In 2007 Medicare reported more than 250,000 cases of preventable bedsores. To put that in real world context, 7 percent of acute care patients will develop a bedsore according to the International Expert Wound Care Advisory Panel. Medicare estimates that 8.9% of NURSING HOME residents will develop one. The National Pressure Ulcer Advisory Panel is widely considered the leading organization on bedsore research and clinical treatment guidelines. They estimate that as many as 24% of Nursing Home residents will develop bedsores.
In 2008 Medicare had enough! Medicare’s policy shift was simple, they would no longer pay health care institutions for poor quality care. They identified the most common, avoidable complications in these settings, and surprise, bedsores ranked in the top eight. This list is now widely known as Medicare’s “Never Events.” Hospitals were specifically signaled out and since 2008 Medicare will NOT PAY for any bedsores that the patient develops while in the hospital.
Not to be left out, Medicare revised it’s criteria for Nursing Homes as well. Medicare regulations state very simply that a facility must ensure:
A resident that enters a facility without pressure sores does not develop pressure sores unless the individual’s clinical condition demonstrates they were unavoidable?
That begs the question what does Medicare consider avoidable?

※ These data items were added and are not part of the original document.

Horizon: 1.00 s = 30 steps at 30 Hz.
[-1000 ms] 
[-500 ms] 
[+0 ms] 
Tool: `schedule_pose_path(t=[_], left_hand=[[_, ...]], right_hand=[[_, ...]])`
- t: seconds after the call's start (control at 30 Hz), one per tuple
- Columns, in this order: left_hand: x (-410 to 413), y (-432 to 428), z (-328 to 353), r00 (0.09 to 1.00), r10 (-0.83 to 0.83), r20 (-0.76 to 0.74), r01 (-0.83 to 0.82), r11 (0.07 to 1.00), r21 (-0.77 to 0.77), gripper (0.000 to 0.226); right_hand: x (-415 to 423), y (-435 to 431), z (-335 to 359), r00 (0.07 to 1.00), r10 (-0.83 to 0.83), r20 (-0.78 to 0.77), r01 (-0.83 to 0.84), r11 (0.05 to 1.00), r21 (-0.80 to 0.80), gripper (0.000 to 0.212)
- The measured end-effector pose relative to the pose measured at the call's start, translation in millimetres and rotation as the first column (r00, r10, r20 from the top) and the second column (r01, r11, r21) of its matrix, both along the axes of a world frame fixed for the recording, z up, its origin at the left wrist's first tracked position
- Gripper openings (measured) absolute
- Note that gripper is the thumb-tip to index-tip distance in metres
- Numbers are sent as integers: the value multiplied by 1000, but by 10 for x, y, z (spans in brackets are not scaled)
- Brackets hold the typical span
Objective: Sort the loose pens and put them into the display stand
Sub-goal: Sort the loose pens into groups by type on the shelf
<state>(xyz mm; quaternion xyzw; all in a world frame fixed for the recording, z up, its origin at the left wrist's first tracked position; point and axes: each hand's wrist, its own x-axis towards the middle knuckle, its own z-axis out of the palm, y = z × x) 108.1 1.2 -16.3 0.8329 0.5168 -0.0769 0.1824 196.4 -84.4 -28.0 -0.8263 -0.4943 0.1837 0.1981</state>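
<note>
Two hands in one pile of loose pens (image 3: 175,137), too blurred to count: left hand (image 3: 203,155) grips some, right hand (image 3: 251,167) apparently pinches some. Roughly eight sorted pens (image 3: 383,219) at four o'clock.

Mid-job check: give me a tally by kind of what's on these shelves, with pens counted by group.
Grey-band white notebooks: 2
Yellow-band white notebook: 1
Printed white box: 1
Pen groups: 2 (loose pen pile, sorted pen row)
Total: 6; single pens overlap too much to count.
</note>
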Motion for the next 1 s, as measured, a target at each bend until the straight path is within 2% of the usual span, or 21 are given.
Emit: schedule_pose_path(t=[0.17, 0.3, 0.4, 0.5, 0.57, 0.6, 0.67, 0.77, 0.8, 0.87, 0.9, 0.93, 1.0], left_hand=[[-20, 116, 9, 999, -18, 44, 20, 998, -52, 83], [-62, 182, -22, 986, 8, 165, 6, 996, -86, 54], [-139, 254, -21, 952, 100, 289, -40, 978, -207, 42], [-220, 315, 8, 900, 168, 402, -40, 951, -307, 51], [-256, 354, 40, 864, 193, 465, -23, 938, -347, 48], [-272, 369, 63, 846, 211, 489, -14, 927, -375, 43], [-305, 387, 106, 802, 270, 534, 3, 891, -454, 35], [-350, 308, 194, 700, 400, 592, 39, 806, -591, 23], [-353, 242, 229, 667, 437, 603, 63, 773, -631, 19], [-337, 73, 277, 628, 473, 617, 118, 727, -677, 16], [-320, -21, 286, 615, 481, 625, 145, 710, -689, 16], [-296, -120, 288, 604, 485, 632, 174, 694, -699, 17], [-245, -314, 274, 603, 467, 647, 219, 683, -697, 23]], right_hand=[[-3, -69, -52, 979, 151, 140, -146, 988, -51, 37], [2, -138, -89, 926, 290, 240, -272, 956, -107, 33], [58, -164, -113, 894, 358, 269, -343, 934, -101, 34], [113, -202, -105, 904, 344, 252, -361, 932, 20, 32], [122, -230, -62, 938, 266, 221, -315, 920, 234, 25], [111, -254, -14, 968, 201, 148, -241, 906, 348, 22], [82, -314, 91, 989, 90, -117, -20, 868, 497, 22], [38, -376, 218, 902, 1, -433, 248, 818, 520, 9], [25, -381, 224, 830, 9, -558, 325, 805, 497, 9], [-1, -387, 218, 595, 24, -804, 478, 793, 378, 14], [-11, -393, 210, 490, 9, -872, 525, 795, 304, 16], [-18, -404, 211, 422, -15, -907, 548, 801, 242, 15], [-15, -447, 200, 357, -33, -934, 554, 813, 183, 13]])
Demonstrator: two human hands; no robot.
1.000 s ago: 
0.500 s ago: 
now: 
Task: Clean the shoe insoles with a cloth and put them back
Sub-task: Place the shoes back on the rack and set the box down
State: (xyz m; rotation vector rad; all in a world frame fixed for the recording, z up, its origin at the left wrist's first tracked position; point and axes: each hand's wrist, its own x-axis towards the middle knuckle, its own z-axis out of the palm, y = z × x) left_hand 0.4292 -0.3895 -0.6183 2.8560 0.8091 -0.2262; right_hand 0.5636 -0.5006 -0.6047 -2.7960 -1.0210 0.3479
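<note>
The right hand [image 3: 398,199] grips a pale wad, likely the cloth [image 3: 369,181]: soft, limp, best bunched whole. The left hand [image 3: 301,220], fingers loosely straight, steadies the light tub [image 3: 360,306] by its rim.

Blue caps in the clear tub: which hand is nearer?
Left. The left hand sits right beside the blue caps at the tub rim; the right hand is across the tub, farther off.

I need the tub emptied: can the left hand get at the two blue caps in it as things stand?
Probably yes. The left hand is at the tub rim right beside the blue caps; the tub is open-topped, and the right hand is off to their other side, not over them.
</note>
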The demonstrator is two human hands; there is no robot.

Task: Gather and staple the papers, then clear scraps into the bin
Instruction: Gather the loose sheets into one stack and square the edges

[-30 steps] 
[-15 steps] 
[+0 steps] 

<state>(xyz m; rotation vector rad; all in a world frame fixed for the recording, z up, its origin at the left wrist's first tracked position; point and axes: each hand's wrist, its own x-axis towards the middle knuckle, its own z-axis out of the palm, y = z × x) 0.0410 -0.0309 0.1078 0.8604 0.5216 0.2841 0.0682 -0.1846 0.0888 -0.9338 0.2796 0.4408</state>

Under the regulations if a nursing home fails to do one or more of several criteria the pressure sore is considered avoidable. In other words, if your family member is admitted to a nursing home without a bedsore, and they later develop one, the nursing home is legally responsible for your loved one’s pain and suffering if it’s found the nursing home failed to do one or more from the list below:
With the Federal government applying increasing pressure on hospitals and nursing homes to prevent bedsores have these institutions and the care they provide improved? Or have they resorted to other ways to avoid suffering financial penalties which still neglecting patient and resident care?
The Federal government was curious about that exact question. What they found should cause alarm in all concerned family members and patient advocates. In order to track whether in house developed bedsores were decreasing Medicare compared past and present billing codes. When a hospital or nursing home wants to get paid for treating a bedsore, they enter a billing code indicating the location on the body and the stage, or how bad. In order to be counted as developing inside a facility, the hospital or nursing home is required to enter both a site and the stage when submitting its billing codes. The birth of a loophole. It seems like a reasonable approach until you learn that Medicare only looks at the first eight billing codes. When Medicare began looking at billing codes they noticed an increasing and disturbing trend. While the site of the bedsore was in the first eight codes, the location was number nine or lower. In short since both codes weren’t in the top eight hospitals continued to be paid even though the level of patient care had not improved.
As a concerned family member or advocate you should know that the staff is aware of the “Never Events” policy. Therefore, to ensure they aren’t blamed for the hospital not being paid they have every incentive to conceal and hide the development of a bedsore from you. Now more than ever it is important for family members and advocates to remain persistent and loud in ensuring their loved ones are being assessed and treated to prevent the development of bedsores. The steps to needed to prevent these devastating injuries are simple. Far too often unfortunately, whether due to understaffing or simple neglect, the simple isn’t followed and these Never Events caused serious injuries and in some instances death.